Research Article - Biomedical Research (2017) Volume 28, Issue 4
Application of hemihepatectomy combined with vascular resection and reconstruction in bismuth III and IV hilar cholangiocarcinomaLi J1 and Jiang X2*
- *Corresponding Author:
- Jiang X
Department of Hepatobiliary Surgery
The Affiliated Hospital (Group) of Putian University, China
Accepted on September 15, 2016
Objective: This study aims to discuss the applied value of hemihepatectomy in combination with vascular resection and reconstruction in hilar cholangiocarcinoma.
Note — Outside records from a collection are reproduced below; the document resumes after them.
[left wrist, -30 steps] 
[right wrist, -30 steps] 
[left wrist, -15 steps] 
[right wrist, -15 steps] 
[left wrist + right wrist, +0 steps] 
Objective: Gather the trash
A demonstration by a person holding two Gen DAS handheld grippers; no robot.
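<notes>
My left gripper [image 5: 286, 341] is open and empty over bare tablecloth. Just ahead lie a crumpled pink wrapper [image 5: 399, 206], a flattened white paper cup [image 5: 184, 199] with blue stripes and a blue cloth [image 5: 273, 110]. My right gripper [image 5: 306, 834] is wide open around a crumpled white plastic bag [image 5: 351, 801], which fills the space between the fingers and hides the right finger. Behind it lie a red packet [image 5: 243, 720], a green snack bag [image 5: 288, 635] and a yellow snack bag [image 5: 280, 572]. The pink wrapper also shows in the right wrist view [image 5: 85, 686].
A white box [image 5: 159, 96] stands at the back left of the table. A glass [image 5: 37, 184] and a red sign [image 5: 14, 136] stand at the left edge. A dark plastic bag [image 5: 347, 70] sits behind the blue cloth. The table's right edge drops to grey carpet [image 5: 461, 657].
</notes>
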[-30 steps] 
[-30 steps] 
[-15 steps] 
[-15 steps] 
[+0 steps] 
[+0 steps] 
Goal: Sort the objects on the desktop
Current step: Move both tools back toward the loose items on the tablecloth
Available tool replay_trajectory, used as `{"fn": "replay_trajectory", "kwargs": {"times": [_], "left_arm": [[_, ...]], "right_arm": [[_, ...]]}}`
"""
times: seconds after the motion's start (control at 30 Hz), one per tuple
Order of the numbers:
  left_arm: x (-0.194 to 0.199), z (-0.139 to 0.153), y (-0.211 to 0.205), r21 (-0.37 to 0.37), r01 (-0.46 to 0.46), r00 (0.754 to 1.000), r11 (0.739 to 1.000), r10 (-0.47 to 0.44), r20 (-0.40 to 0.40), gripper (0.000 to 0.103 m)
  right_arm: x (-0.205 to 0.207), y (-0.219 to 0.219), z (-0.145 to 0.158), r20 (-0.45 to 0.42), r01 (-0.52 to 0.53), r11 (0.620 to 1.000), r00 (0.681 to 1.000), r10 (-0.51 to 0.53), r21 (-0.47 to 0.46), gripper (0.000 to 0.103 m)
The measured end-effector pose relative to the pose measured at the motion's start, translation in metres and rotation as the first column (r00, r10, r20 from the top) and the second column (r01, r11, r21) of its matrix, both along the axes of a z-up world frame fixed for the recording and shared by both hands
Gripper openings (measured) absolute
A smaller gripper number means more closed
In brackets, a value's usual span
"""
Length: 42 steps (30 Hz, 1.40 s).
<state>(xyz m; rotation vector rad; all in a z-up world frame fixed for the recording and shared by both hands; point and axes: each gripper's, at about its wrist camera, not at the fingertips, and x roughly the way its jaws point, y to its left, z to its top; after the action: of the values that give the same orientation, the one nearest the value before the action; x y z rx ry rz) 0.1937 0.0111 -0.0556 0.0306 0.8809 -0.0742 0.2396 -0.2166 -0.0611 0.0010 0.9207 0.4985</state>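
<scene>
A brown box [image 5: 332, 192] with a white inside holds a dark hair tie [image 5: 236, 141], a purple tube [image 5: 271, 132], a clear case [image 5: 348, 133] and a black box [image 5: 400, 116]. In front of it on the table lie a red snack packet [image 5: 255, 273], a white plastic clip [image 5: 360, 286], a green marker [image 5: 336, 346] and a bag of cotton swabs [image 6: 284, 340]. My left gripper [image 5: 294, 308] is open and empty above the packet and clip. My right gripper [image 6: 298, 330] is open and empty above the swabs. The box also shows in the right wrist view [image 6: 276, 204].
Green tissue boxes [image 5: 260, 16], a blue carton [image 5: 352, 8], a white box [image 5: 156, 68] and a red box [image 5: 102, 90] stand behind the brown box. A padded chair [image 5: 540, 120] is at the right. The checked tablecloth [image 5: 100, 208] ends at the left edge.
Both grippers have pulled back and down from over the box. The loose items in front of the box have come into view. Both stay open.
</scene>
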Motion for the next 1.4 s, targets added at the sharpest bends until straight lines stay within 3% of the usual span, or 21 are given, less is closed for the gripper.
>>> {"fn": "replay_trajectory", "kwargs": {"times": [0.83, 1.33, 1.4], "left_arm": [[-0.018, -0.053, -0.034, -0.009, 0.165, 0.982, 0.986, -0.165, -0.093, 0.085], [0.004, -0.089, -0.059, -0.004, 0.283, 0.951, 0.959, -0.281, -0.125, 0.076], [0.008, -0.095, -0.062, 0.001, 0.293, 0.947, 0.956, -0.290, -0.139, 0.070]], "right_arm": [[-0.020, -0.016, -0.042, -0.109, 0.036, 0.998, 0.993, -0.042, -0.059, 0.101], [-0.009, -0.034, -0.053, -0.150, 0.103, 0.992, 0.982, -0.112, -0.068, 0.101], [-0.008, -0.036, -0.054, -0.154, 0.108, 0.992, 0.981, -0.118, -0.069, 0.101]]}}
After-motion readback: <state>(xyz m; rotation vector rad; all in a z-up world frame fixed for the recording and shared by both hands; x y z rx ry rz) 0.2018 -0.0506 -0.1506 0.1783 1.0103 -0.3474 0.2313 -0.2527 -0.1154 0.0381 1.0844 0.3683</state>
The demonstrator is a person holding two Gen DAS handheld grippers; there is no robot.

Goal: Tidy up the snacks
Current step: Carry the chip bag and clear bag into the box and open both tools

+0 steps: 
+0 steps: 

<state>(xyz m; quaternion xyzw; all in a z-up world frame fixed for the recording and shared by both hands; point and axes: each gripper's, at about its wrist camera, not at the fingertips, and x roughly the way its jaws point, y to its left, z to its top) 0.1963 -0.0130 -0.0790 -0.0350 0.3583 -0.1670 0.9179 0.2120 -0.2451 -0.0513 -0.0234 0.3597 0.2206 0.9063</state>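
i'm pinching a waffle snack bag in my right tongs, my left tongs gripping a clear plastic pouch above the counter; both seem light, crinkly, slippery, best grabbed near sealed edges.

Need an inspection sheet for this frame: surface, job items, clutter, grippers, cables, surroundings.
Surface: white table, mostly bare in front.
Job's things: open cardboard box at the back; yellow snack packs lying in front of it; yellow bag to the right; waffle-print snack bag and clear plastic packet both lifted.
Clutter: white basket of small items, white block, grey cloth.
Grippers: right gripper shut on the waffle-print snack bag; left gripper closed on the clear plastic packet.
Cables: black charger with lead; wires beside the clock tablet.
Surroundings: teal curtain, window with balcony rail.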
Methods: Out of 113 cases of hilar cholangiocarcinoma, 25 cases were classified as Bismuth IIIa, IIIb and IV. Hemihepatectomy in combination with vascular resection and reconstruction was performed by using the basic surgical operation method (A) to achieve radical cure. The following cases were included in this study: 2 cases received A+right hemihepatectomy+pancreatoduodenectomy+resection and reconstruction of the initial part of the right portal vein; 7 cases received A+right hemihepatectomy +resection and reconstruction of the initial part of the right portal vein; 5 cases received A+right hemihepatectomy+resection of the hepatic artery; 3 cases received A+left hemihepatectomy+resection of the left caudate lobe+resection and reconstruction of the initial part of the left portal vein+resection of the hepatic artery; 4 cases received A+left hemihepatectomy+resection of the left caudate lobe; and 4 cases received A+left hemihepatectomy+resection of the caudate lobe+resection and reconstruction of the initial part of the left portal vein.
Results: Among the 93 cases of hilar cholangiocarcinoma, the 25 cases with Bismuth IIIa, IIIb and IV hilar cholangiocarcinoma were subjected to hemihepatectomy in combination with vascular resection and reconstruction to achieve radical cure. Postoperative survival rates for one, two, three and five years were 52%, 28%, 12% and 8%, respectively.
Conclusion: The combined use of hemihepatectomy and vascular resection and reconstruction could increase the radical resection rate of hilar cholangiocarcinoma.
Bile duct neoplasms, Hepatectomy, Vessel reconstruction.
Hilar bile duct cancer remains one of the most difficult management problems in terms of staging and radical treatment. Surgical resection with complete removal of all cancer is the only chance for cure and long-term survival. Indeed, local or hilar resections, including that of the extrahepatic and supra-pancreatic biliary tract, have been reported to result in a high percentage (76%) of localized regional recurrence even after formal curative resections. Moreover, bile duct resection alone leads to high local recurrence rates and has low five-year survival rate because of the early involvement of the hepatic duct confluences and caudate lobe branches [1,2].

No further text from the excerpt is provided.